Hello all,
Hoping someone can help me out, as I’m out of things to try. I have seen a similar thread with Python, but haven’t found a fix with R. Basically I run my code and everything seems fine, no error codes, and the title shows in the output, but the sankey plot doesn’t appear.
I have tried:
- making sure my R and Plotly, as well as other libraries, are up to date
- double checking my variables have values instead of words
- making sure there are equal numbers of rows and that values progress (0 → 1, etc.)
- making my data into lists or vectors rather than a dataframe
- converting my data to json format
- commenting out different parts of the code to try to isolate the problem
- successfully plotting with networkD3 so I know that it should work
Apologies it starts with a large df if someone wants to run the same and see if it works for them.
Packages:
library(readODS) #read ods files
library(tidyverse) #Tidy packages
library(dplyr) #lots of functions - data manipulation
library(janitor) #helps with data cleaning
library(plotly) #interactive web graphs
Here’s my code for downloading the data (public GHG data):
#Map loop to download UK 2022 greenhouse gas emissions data from the UK Department for Energy Security and Net Zero
downloaded <- file.exists("UKGHG_2022.ods") #checks if file is downloaded in working directory
if(downloaded != T){ #if downloaded is not true
map2("https://assets.publishing.service.gov.uk/media/65c0d54663a23d000dc821ca/final-greenhouse-gas-emissions-2022-by-source-dataset.ods", #update this link when new data available
"UKGHG_2022.ods", download.file)} #else{print('data downloaded')} #name and download or print
#Read in ods file
GHG_UK22 <- read_ods(
path = "UKGHG_2022.ods",
sheet = 1, #define tab/sheet to read
col_names = TRUE, #use header row for column names
col_types = NULL, #guess data types
na = "", #treat blank cells as NA
skip = 0, #don't skip rows
formula_as_formula = FALSE, #values only
range = NULL,
row_names = FALSE, #no row names
strings_as_factors = TRUE) %>% #use factors
clean_names() %>% #clean column names to lowercase, with underscores
filter(year == "2022") #2022 only
Then I formatted data to have proper links and labels:
#Set up Sankey links dataframe - breakdown from GHGs to sectors to subsectors
links <- data.frame(source=c(paste0(GHG_UK2022$ghg_grouped), paste0(GHG_UK2022$tes_sector)),
target=c(paste0(GHG_UK2022$tes_sector), paste0(GHG_UK2022$tes_subsector)),
value=as.numeric(paste0(GHG_UK2022$emissions_mt_co2e)))
links <- links[-c(2317:3786),] #remove instances with repeat variable in source & target
#Create nodes df from names in links df
nodes <- data.frame(
name=unique(c(as.character(links$source),
as.character(links$target))))
#Add ID numbers
links$IDsource <- as.numeric(match(links$source, nodes$name)-1)
links$IDtarget <- as.numeric(match(links$target, nodes$name)-1)
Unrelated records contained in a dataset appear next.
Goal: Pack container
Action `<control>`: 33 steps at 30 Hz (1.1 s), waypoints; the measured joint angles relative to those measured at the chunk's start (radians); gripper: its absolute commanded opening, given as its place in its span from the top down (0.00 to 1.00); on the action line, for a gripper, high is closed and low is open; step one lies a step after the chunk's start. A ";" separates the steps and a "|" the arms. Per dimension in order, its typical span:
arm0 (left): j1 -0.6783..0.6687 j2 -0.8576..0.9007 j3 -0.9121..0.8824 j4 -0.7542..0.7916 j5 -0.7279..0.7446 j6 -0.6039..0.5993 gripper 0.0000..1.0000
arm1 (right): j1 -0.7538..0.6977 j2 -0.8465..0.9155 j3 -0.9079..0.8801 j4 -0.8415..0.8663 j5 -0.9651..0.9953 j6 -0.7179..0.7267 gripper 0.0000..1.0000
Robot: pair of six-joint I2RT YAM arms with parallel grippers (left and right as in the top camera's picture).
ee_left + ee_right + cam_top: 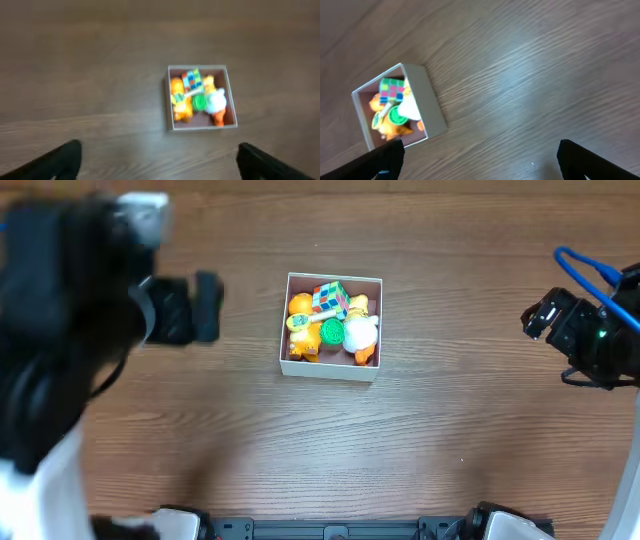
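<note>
Sitting mid-table, the container [330,371] holds a crowd of toys; both grippers are released, empty and well apart from it.
Overhead: left gripper [205,308] left of the box, right gripper [541,318] far right. Cube [331,299], green disc [332,332] and white-orange figure [361,333] crowd the thin walls, so a low sweep could shove the light box or spill one. Left arm is a blur. Left wrist: fingers [65,161] wide, toys soft, layers underneath hidden. Right wrist: fingers [587,159] wide, box at lower left, its near wall hiding part of the contents.
</note>
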 measured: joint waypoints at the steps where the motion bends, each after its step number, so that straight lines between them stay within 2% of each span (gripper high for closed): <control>1: 0.004 -0.053 0.000 -0.001 -0.023 -0.006 0.00 | 0.000 -0.006 0.000 0.010 -0.024 -0.022 0.00; 5: 0.004 -0.138 0.000 -0.003 -0.084 -0.019 0.00 | 0.000 -0.151 -0.003 0.056 -0.105 -0.079 0.00; 10: 0.004 -0.153 0.000 -0.004 -0.104 -0.029 0.00 | 0.000 -0.343 -0.001 0.067 -0.164 -0.100 0.00; 24: 0.004 -0.148 -0.001 -0.004 -0.104 -0.032 0.00 | 0.000 -0.320 -0.001 -0.048 -0.174 -0.106 0.00; 26: 0.004 -0.148 -0.001 -0.004 -0.104 -0.032 0.00 | 0.000 -0.320 -0.001 -0.017 -0.174 -0.133 0.00; 30: 0.004 -0.148 -0.001 -0.004 -0.105 -0.032 0.00 | 0.021 -0.360 -0.032 0.185 -0.192 -0.309 0.00; 33: 0.004 -0.148 -0.002 -0.003 -0.108 -0.032 0.00 | 0.116 -0.531 -0.216 0.317 -0.201 -0.407 0.00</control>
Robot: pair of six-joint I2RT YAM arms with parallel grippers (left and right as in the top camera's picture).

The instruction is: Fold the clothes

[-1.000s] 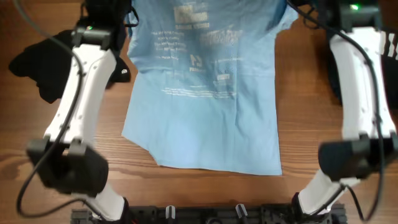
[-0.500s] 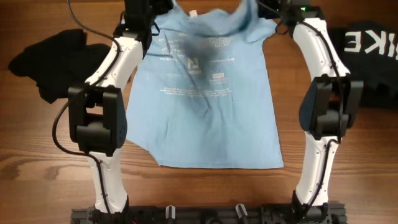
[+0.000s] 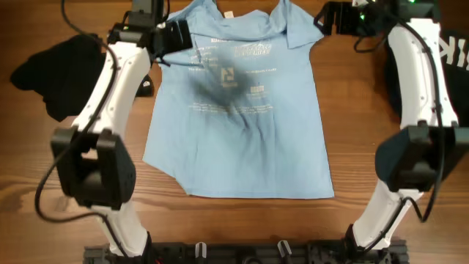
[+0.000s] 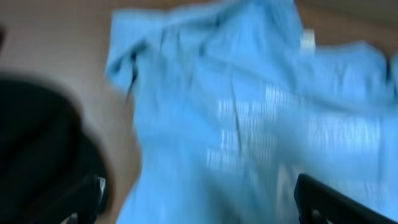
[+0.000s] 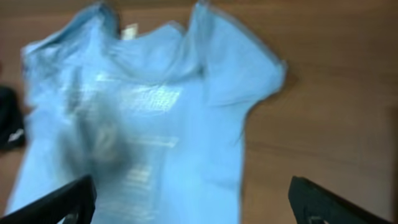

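Currently the shirt (image 3: pixel 238 125) is spread flat just right of the black garment (image 3: pixel 55 73). Soft and limp, it is judged best pinched at its shoulders. The left gripper (image 3: pixel 174 35) and right gripper (image 3: pixel 327 18) are seen splayed, empty.

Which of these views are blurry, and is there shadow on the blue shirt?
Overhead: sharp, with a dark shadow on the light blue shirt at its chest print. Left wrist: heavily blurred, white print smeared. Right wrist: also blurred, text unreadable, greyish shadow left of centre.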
And finally, here is my Plotly code calling a sankey:
#Plot with Plotly
sankey <- plot_ly(type = "sankey",
domain = list(x = c(0,1),y = c(0,1)),
orientation = "h",
arrangement="snap", # can also change this to 'fixed'
valueformat = ".0f",
valuesuffix = "Mt CO2 eq.",
node = list(
label = nodes$name,
pad = 15,
thickness = 20,
line = list(color = "black", width = 0.5),
link = list(
source = links$IDsource,
target = links$IDtarget,
value = links$value
))) %>%
layout(
title = "Greenhouse Gas Emissions Per Sector in the UK",
font = list(size = 10),
xaxis = list(showgrid = F, zeroline = F),
yaxis = list(showgrid = F, zeroline = F))
sankey
Thanks in advance for taking a look!